Cada día de navegación eran nuevas leguas que les separaban de las ansiadas perlas de Margarita, y por tanto otro día en que aumentaba el descontento de sus hombres.

Por fin, consciente de que si continuaba navegando sin destino las tripulaciones acabarían por amotinarse, el Centauro decidió desembarcar en una región agreste y desolada en la que los indígenas no tardaron en mostrar una actitud decididamente hostil.

No era un lugar apropiado para fundar la capital de un glorioso virreinato, y en nada se parecía al Edén que habían encontrado en la fabulosa Venezuela, pero al Centauro de Jáquimo no le quedaba otra opción que establecerse allí, o regresar a Margarita traicionando sus promesas a la reina.

—Ni una legua más al oeste… —le habían advertido en tono amenazante Ocampo y Vergara a poco de poner pie en tierra—. Aquí parece haber rastros de oro y aquí nos quedamos.

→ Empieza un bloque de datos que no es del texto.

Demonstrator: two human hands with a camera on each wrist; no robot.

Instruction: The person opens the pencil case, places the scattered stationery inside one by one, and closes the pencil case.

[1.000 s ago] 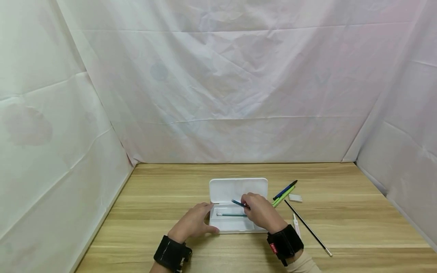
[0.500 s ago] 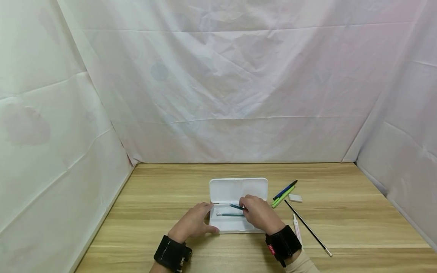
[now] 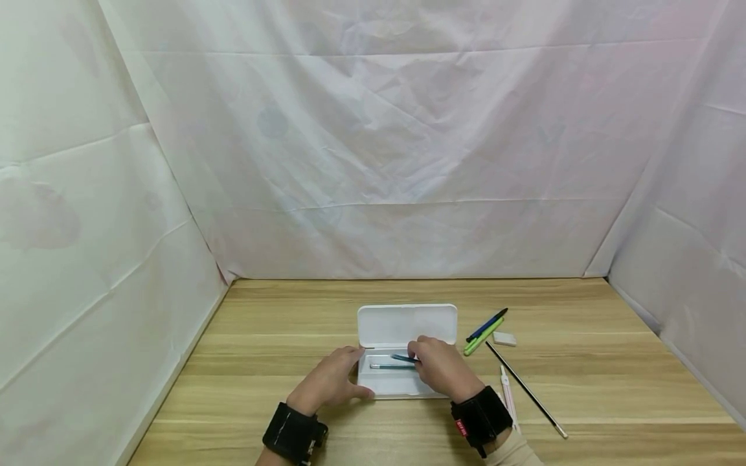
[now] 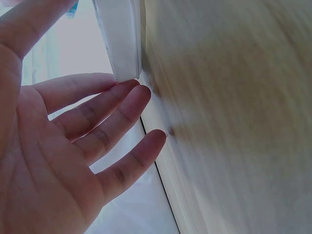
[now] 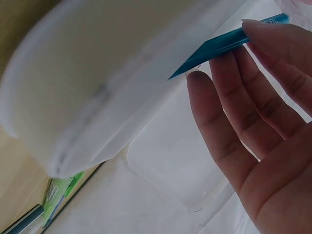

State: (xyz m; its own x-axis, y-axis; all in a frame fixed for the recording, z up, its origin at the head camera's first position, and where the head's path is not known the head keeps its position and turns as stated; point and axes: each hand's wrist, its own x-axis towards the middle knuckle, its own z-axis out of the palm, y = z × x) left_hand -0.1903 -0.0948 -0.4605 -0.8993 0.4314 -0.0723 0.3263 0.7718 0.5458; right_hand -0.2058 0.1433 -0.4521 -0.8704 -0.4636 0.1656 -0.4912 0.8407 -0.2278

Eran dos votos contra uno.

Había oro, en efecto, pero en tan poca cantidad y de tan baja calidad que era necesario trabajar muy duramente para extraerlo, o luchar con demasiada ferocidad con el fin de arrebatárselo a unos esquivos indígenas que apenas lo usaban como sencillos adornos.

Se inició un largo y doloroso calvario de incierto futuro en un desesperado intento por alzar una «ciudad» en el lugar menos apropiado que nadie hubiera podido elegir.